I have two vectors of simulated data as follows:
x = rnorm(1000, mean = 0, sd = 1)
eps = rnorm(1000, mean = 0, sd = sqrt(0.25))
I am trying to use boot library's glm
and cv.glm
function to fit a linear regression model and multiple linear regression model with either leave one out cross-validation or k-fold cross-validation. The piece of code that I am using with the error I am getting is as follows:
> glm.fit=glm(y~x)
> cv.err=cv.glm(x, glm.fit)
Error in if ((K > n) || (K <= 1)) stop("'K' outside allowable range") :
missing value where TRUE/FALSE needed
I did check using is.na(x)
and confirmed that there are no null values present. Could anyone please suggest a solution for this or point out what am I doing wrong?
Thanks in advance.
For glm()
you can get x
and y
from the environment, but for cv.glm it has no access to these objects because it is running under another environment.
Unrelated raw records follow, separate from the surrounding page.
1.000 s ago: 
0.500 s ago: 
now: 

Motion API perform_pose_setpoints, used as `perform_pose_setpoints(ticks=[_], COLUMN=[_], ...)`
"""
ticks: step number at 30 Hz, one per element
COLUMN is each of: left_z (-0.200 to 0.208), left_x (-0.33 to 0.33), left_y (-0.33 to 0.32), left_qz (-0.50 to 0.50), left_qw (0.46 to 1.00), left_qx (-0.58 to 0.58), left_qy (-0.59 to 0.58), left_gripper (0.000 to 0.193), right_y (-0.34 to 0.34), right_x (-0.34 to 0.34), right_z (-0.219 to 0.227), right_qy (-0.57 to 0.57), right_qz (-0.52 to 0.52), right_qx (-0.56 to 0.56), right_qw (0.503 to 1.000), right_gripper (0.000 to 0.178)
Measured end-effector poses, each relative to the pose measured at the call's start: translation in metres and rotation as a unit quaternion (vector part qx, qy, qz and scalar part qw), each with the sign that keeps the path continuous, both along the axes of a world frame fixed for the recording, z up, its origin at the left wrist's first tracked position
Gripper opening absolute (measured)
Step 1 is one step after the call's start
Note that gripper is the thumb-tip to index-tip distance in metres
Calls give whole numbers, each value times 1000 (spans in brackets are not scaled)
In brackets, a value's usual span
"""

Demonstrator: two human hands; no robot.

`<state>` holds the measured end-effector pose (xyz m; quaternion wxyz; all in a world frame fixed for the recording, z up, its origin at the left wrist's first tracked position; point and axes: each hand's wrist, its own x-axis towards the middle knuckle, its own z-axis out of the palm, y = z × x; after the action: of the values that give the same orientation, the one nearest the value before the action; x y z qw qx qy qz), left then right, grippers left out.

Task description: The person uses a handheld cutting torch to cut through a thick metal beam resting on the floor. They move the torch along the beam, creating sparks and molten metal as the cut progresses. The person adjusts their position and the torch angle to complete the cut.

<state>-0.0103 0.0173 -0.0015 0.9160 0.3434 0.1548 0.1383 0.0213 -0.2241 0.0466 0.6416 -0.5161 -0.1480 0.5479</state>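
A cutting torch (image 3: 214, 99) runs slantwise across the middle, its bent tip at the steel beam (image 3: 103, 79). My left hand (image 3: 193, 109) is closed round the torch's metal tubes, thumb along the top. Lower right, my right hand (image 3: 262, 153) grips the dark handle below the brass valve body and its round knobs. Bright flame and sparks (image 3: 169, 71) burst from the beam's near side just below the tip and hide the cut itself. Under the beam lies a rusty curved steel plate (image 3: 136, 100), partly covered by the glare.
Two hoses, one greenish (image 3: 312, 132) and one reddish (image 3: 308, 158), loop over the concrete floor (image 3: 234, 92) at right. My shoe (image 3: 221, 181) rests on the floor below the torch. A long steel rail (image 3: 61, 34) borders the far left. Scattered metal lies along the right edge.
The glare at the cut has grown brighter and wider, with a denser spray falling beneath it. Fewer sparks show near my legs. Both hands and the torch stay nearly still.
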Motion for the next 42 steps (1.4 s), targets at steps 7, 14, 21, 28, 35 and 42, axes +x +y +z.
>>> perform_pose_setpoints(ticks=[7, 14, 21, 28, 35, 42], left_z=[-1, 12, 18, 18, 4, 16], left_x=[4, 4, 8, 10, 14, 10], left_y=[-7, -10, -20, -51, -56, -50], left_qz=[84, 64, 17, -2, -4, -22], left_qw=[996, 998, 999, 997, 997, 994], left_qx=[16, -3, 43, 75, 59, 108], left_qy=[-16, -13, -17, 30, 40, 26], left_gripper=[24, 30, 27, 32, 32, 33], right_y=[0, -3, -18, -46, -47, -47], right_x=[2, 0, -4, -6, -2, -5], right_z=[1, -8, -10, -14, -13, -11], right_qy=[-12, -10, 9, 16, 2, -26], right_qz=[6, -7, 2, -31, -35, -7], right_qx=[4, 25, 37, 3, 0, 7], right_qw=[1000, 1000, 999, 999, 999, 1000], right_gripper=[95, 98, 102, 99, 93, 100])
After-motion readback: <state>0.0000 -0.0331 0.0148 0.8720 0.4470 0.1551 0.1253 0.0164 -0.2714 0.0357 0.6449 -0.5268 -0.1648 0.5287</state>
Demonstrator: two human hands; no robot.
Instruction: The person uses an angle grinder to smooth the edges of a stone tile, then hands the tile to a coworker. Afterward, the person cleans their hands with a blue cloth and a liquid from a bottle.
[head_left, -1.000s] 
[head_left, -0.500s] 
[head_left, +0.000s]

Maybe check this post or this book chapter
If I run your code I get the same error:
library(boot)
set.seed(111)
x = rnorm(1000, mean = 0, sd = 1)
y = rnorm(1000, mean = 0, sd = sqrt(0.25))
glm.fit=glm(y~x)
cv.err=cv.glm(x, glm.fit)
Error in if ((K > n) || (K <= 1)) stop("'K' outside allowable range") :
missing value where TRUE/FALSE needed
If I put them into a data.frame it will work:
da = data.frame(x=x,y=y)
glm.fit=glm(y~x)
cv.err=cv.glm(da, glm.fit,K=5)
cv.err$delta
[1] 0.2428287 0.2426424